The emergence of zero price services requires a unique mindset and a clear business model for how you will monetize (re: make money) the service. But what is really required for a zero price business model is an absolute focus on avoiding anything that adds friction which in turns adds cost.
This is where CIO’s need to focus their contribution to the business. On how to leverage low-cost or no-cost cloud services to build and test new products which can be offered at scale with a zero price. CIO’s should not simply confine their strategy to IaaS services to run these new products. They should look to PaaS solutions to prototype and build the products or where white label SaaS applications can be used as a branded platform.
In order for CIO’s to be in a position to make these contributions they must remember the adage that “chance favors the connected mind” and get plugged into the innovative applications of cloud services.
Just think for a moment about the Big Data movement. What has made big data possible is that the unit cost of storing more data or even all of your data is now near zero thanks in large part to cloud storage options. Another illustration to consider is allowing social login as a strategy to eliminate the friction of accessing your site without adding to the unit cost that includes the added bonus of capturing higher value profile data. And there are hundreds if not thousands of other examples to learn from.
Applying the zero price effect may have limited potential in your business, or maybe not. You might surprise yourself once you start looking around a bit at how many places it might make a difference. You might find several strategies can be rethought if you could make cost not an issue. You first efforts might focus on products or projects already in the pipeline that can leverage cloud services to eliminate some friction and drive costs to near zero. That same idea might allow a project that was denied funding to now be selected for approval with its new ROI.
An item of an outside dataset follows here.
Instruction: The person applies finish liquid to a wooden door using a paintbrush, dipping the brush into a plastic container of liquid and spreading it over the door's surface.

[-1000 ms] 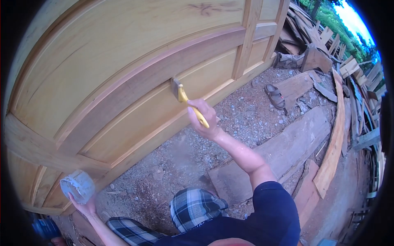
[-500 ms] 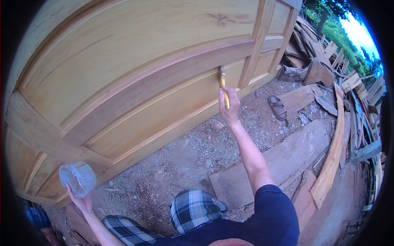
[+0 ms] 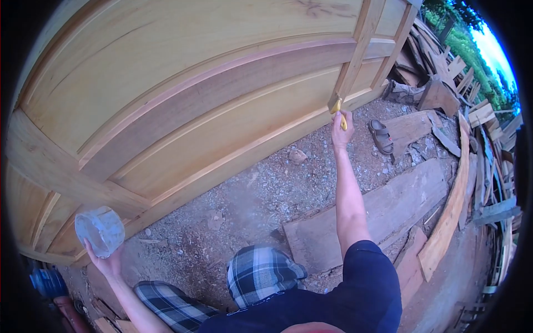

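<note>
My right hand (image 3: 342,132) is closed round the yellow handle of a paintbrush (image 3: 336,105). The brush head is at the lower edge of a panelled wooden piece (image 3: 239,119), by the foot of an upright strip on its right side; whether the bristles touch is hard to tell. At lower left my left hand (image 3: 109,263) holds up a clear plastic tub (image 3: 100,232), fingers round its underside and side. The tub is tilted and looks whitish and smeared; its contents cannot be made out.
A brown sandal (image 3: 381,137) lies on the ground beside a flat board (image 3: 413,133). Wide planks (image 3: 372,205) and a long curved strip (image 3: 447,222) lie to the right. Scrap wood (image 3: 488,144) is stacked along the far right. A blue container (image 3: 49,282) stands at lower left.
My right hand has moved the paintbrush right and slightly down, from the middle rail to the foot of the upright strip. The tub has shifted slightly left and up in the view.
</note>
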A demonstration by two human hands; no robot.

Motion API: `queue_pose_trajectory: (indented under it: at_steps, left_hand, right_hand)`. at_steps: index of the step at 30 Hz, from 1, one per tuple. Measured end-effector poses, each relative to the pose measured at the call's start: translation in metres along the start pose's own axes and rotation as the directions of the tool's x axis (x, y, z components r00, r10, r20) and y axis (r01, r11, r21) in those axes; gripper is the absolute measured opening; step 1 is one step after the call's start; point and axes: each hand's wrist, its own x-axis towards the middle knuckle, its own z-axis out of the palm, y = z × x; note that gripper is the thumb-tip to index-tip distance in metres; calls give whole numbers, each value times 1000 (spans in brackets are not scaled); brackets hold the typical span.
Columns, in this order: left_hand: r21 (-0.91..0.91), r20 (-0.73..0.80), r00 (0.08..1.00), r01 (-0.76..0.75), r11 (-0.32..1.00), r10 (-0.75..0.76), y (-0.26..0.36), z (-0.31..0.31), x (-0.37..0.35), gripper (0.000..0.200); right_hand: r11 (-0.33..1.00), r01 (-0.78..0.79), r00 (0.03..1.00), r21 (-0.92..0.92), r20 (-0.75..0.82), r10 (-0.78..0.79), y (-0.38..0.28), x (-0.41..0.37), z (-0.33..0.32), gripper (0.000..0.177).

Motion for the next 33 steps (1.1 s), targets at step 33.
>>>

The reasoning behind a post on the zero price effect and yesterday’s on frictionless business is to help CIO’s expand their view of how they can make meaningful contributions. Not that my posts are particularly insightful, rather that it might serve to freshen your ideas by hearing things described using different words or by examining an idea from an alternate vantage point. You don’t need to be an expert to be able to see the connections and your potential to solve an existing problem or exploit an opportunity, you just have to be prepared.